▶ **EXERCISE**:
Check each line of the listing for the word "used" and report the ones that have it.

▶ **RECORDS FOR PROCESSING**:
- - - - -

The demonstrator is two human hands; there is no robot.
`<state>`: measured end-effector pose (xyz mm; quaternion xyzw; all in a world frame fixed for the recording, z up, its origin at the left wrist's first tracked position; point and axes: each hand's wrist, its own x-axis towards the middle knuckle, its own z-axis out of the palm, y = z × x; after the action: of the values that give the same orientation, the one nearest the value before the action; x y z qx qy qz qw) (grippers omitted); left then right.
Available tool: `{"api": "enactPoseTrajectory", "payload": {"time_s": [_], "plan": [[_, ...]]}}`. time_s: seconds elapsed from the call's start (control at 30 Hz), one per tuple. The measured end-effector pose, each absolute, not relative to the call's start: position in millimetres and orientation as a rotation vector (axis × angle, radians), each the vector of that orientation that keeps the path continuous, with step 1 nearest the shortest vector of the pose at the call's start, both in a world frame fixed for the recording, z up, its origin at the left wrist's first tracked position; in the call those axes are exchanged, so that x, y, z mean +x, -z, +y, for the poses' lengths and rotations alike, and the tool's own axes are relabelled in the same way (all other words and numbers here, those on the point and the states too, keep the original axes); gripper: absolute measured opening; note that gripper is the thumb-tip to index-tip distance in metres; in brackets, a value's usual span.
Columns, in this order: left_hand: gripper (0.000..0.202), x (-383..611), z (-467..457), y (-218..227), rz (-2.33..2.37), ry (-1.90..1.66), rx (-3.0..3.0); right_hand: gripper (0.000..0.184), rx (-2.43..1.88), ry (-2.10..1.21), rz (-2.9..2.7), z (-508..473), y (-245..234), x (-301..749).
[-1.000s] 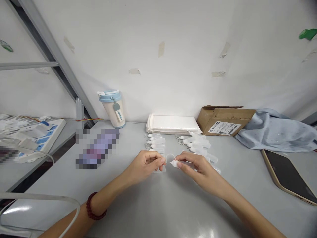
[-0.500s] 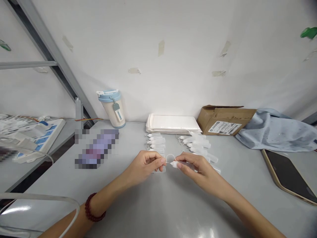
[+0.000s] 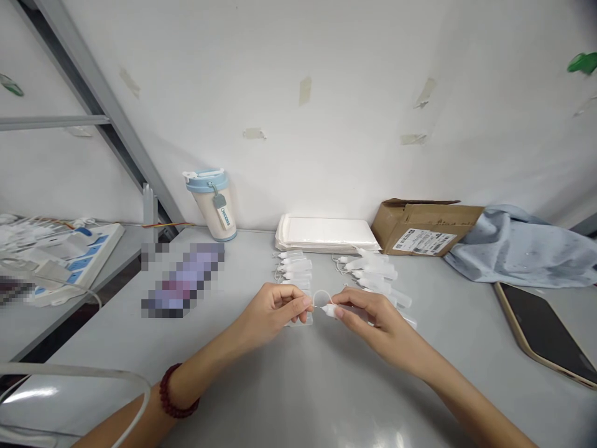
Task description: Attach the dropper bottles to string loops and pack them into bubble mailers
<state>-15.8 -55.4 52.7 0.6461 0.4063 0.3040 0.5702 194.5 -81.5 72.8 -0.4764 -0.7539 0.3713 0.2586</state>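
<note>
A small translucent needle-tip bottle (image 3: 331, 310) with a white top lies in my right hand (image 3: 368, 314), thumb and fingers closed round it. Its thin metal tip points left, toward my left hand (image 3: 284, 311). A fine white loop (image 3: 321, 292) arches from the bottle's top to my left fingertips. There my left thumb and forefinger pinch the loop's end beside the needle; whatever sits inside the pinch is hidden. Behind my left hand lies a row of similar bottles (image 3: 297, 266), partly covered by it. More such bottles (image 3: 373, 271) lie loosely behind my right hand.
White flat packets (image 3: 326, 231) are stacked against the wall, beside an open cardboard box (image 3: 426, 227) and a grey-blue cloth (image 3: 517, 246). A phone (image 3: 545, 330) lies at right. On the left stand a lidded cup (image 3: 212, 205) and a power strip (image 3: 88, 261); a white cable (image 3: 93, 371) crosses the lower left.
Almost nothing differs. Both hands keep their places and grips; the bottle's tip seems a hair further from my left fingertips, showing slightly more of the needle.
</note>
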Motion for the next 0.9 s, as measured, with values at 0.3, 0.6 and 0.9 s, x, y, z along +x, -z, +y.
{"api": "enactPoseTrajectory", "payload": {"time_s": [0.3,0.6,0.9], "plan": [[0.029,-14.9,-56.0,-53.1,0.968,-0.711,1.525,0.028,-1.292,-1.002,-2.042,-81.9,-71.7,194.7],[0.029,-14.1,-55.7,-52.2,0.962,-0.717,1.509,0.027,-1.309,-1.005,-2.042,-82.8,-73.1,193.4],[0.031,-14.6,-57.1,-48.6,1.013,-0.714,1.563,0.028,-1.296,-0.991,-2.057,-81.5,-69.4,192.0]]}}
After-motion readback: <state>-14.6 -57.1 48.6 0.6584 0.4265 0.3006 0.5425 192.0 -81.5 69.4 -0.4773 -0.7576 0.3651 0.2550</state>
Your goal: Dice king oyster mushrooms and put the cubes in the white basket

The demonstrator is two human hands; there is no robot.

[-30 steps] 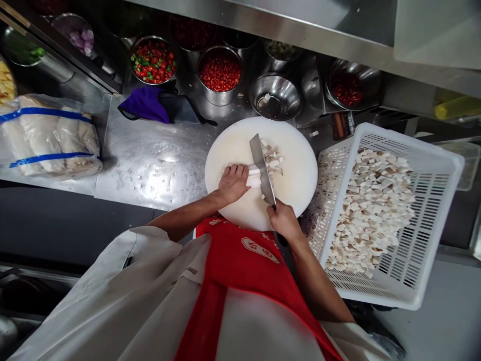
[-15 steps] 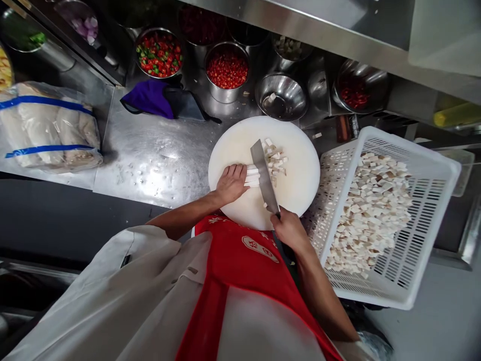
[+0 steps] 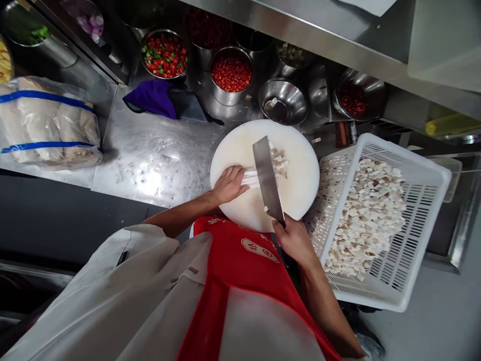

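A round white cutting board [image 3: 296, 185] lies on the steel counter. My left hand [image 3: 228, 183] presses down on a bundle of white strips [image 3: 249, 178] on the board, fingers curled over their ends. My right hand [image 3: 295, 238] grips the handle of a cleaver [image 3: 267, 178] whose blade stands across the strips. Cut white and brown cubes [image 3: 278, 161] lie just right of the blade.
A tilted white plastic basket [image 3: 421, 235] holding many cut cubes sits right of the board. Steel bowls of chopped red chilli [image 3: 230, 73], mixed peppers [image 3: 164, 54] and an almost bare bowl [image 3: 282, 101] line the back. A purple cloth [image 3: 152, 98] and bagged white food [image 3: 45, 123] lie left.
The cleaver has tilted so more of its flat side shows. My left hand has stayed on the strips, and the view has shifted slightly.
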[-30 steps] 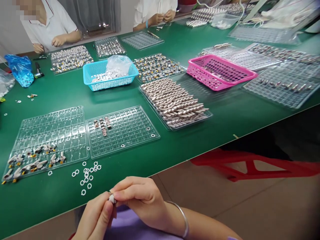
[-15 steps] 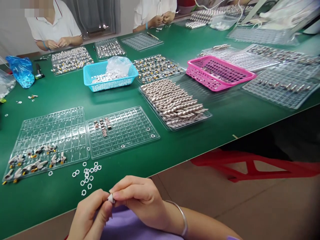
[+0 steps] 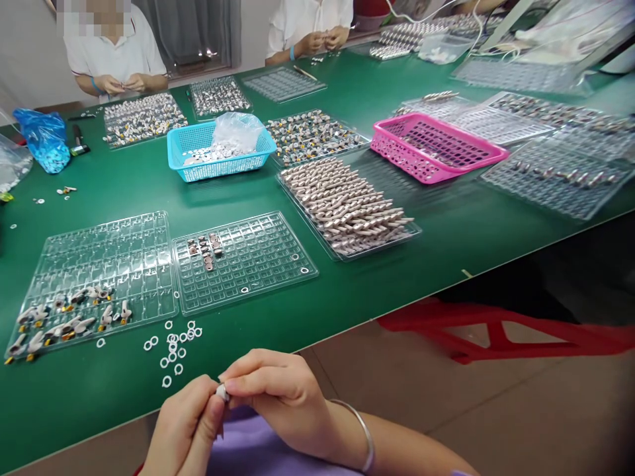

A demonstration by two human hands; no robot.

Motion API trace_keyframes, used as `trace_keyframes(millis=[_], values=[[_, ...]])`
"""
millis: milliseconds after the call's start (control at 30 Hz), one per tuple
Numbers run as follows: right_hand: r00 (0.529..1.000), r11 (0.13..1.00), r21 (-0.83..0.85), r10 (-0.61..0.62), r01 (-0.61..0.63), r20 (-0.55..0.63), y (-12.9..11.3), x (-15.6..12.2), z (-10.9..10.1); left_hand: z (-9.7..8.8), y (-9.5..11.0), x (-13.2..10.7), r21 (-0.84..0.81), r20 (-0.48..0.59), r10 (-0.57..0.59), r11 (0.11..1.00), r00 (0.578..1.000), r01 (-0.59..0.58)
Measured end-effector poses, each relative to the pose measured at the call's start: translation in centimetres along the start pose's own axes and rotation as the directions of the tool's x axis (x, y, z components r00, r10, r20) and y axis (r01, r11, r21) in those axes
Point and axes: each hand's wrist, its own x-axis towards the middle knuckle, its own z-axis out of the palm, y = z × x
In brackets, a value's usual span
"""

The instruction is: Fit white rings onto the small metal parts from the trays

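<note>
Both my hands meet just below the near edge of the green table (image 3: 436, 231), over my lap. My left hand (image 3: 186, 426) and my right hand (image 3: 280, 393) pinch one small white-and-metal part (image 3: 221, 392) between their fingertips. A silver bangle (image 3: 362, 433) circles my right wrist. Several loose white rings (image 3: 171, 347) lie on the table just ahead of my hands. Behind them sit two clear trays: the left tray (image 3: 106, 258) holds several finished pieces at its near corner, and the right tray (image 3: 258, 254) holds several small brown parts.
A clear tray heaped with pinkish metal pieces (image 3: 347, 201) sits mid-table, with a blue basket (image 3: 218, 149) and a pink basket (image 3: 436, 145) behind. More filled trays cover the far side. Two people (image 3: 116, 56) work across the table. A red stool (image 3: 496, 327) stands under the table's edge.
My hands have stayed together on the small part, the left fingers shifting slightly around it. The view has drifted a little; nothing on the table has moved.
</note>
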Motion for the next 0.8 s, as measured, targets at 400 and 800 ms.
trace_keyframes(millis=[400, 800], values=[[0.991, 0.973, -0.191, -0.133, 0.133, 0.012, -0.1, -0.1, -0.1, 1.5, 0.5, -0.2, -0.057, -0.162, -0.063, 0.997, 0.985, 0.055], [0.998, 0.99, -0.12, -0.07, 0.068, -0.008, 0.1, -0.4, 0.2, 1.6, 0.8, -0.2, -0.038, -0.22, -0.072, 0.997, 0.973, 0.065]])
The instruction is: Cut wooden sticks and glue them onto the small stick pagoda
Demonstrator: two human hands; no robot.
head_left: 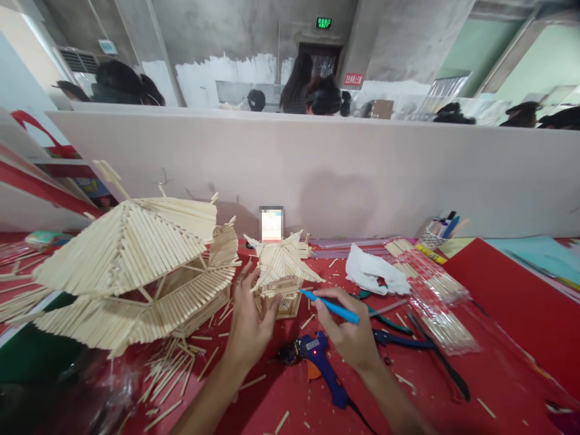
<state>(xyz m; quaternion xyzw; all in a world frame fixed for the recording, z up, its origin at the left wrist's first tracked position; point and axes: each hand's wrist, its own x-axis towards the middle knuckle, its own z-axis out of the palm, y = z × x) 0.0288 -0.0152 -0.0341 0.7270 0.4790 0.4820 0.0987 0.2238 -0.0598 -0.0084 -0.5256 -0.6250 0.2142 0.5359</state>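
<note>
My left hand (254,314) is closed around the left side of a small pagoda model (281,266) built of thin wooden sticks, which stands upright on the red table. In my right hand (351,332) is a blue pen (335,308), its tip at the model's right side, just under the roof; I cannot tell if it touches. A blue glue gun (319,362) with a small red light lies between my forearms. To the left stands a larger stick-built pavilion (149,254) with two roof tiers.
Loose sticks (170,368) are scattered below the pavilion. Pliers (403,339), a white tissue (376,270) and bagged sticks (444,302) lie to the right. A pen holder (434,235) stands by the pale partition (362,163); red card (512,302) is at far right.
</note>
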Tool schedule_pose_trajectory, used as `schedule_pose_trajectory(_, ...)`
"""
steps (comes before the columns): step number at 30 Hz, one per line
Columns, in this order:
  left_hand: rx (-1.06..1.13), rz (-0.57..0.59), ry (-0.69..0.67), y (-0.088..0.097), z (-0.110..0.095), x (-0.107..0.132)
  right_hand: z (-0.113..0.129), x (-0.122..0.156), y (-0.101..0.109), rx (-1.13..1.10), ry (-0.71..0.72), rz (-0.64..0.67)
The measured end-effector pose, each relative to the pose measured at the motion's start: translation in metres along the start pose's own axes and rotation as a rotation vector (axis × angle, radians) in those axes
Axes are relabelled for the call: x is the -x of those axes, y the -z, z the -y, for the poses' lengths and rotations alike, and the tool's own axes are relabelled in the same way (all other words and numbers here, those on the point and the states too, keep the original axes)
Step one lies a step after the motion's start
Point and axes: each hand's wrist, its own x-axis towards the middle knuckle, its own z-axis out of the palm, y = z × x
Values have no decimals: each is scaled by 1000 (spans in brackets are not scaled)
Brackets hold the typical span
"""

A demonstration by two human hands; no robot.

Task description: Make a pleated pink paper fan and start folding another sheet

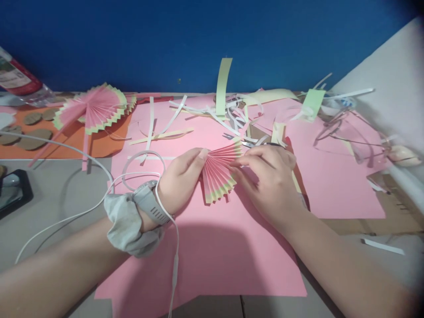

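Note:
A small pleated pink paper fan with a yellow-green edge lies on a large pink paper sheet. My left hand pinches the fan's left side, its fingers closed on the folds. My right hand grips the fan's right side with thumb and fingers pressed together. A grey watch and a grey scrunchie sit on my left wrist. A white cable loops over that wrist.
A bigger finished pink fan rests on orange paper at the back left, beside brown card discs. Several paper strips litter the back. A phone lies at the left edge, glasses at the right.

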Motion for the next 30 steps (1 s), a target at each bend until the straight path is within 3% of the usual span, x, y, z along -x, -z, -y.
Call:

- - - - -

▶ **TASK OUTPUT**:
Motion API trace_keyframes, used as `trace_keyframes(millis=[_], values=[[_, ...]])`
Tool schedule_pose_trajectory, used as `schedule_pose_trajectory(_, ...)`

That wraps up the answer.